Task prompt ::
From the first line to the last, set down the data exactly as given.

Data shown ::
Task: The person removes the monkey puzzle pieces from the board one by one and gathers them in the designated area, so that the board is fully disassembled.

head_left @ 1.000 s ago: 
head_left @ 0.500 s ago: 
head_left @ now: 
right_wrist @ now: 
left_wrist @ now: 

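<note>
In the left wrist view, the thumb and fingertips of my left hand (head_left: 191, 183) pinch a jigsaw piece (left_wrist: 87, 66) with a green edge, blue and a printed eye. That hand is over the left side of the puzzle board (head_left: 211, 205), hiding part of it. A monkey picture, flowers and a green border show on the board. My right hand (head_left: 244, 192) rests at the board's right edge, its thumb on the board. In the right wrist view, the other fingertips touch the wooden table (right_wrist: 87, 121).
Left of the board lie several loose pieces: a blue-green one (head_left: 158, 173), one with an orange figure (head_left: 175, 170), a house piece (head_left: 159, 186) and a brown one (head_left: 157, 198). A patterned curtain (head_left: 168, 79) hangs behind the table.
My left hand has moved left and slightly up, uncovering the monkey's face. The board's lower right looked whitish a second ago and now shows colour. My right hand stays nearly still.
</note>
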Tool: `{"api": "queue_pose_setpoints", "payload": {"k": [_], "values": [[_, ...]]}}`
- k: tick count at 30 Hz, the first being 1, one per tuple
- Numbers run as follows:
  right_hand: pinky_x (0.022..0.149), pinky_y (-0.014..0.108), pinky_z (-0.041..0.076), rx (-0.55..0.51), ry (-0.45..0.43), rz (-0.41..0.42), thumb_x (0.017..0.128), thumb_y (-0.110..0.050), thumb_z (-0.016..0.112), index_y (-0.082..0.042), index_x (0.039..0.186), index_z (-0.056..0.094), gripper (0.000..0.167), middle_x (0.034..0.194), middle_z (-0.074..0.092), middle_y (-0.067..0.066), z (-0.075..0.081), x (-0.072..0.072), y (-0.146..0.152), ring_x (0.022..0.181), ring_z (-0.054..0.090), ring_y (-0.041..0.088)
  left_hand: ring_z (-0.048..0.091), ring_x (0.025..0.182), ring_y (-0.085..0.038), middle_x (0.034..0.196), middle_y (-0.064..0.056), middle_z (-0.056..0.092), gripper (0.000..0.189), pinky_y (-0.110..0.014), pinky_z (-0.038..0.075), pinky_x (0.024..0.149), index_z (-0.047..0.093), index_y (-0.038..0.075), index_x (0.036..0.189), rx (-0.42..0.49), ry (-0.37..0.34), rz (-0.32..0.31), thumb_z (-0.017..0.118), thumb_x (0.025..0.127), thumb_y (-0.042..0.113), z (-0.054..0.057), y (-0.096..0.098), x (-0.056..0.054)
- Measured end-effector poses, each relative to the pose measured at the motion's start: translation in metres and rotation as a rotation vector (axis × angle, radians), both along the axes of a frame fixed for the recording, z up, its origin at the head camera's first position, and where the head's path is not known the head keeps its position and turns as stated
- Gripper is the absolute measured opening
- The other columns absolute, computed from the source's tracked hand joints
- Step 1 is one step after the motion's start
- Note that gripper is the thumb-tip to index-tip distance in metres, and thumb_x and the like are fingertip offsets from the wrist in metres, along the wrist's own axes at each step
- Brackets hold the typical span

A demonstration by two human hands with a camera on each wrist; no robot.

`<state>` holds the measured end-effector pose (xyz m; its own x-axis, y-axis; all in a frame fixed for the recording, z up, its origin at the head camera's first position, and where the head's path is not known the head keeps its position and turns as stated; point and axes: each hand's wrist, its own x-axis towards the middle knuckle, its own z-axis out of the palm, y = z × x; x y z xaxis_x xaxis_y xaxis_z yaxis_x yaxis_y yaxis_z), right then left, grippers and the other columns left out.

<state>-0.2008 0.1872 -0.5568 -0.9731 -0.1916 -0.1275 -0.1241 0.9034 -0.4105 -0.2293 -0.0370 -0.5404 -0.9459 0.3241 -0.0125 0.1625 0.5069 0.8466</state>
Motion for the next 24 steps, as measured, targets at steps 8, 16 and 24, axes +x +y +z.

Task output ::
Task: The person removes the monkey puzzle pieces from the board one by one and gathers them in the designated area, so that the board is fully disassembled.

head_left @ 1.000 s ago: 
head_left @ 0.500 s ago: 
head_left @ now: 
right_wrist @ now: 
left_wrist @ now: 

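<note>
In the left wrist view, the thumb and fingertips of my left hand (head_left: 191, 183) pinch a jigsaw piece (left_wrist: 87, 66) with a green edge, blue and a printed eye. That hand is over the left side of the puzzle board (head_left: 211, 205), hiding part of it. A monkey picture, flowers and a green border show on the board. My right hand (head_left: 244, 192) rests at the board's right edge, its thumb on the board. In the right wrist view, the other fingertips touch the wooden table (right_wrist: 87, 121).
Left of the board lie several loose pieces: a blue-green one (head_left: 158, 173), one with an orange figure (head_left: 175, 170), a house piece (head_left: 159, 186) and a brown one (head_left: 157, 198). A patterned curtain (head_left: 168, 79) hangs behind the table.
My left hand has moved left and slightly up, uncovering the monkey's face. The board's lower right looked whitish a second ago and now shows colour. My right hand stays nearly still.
</note>
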Tool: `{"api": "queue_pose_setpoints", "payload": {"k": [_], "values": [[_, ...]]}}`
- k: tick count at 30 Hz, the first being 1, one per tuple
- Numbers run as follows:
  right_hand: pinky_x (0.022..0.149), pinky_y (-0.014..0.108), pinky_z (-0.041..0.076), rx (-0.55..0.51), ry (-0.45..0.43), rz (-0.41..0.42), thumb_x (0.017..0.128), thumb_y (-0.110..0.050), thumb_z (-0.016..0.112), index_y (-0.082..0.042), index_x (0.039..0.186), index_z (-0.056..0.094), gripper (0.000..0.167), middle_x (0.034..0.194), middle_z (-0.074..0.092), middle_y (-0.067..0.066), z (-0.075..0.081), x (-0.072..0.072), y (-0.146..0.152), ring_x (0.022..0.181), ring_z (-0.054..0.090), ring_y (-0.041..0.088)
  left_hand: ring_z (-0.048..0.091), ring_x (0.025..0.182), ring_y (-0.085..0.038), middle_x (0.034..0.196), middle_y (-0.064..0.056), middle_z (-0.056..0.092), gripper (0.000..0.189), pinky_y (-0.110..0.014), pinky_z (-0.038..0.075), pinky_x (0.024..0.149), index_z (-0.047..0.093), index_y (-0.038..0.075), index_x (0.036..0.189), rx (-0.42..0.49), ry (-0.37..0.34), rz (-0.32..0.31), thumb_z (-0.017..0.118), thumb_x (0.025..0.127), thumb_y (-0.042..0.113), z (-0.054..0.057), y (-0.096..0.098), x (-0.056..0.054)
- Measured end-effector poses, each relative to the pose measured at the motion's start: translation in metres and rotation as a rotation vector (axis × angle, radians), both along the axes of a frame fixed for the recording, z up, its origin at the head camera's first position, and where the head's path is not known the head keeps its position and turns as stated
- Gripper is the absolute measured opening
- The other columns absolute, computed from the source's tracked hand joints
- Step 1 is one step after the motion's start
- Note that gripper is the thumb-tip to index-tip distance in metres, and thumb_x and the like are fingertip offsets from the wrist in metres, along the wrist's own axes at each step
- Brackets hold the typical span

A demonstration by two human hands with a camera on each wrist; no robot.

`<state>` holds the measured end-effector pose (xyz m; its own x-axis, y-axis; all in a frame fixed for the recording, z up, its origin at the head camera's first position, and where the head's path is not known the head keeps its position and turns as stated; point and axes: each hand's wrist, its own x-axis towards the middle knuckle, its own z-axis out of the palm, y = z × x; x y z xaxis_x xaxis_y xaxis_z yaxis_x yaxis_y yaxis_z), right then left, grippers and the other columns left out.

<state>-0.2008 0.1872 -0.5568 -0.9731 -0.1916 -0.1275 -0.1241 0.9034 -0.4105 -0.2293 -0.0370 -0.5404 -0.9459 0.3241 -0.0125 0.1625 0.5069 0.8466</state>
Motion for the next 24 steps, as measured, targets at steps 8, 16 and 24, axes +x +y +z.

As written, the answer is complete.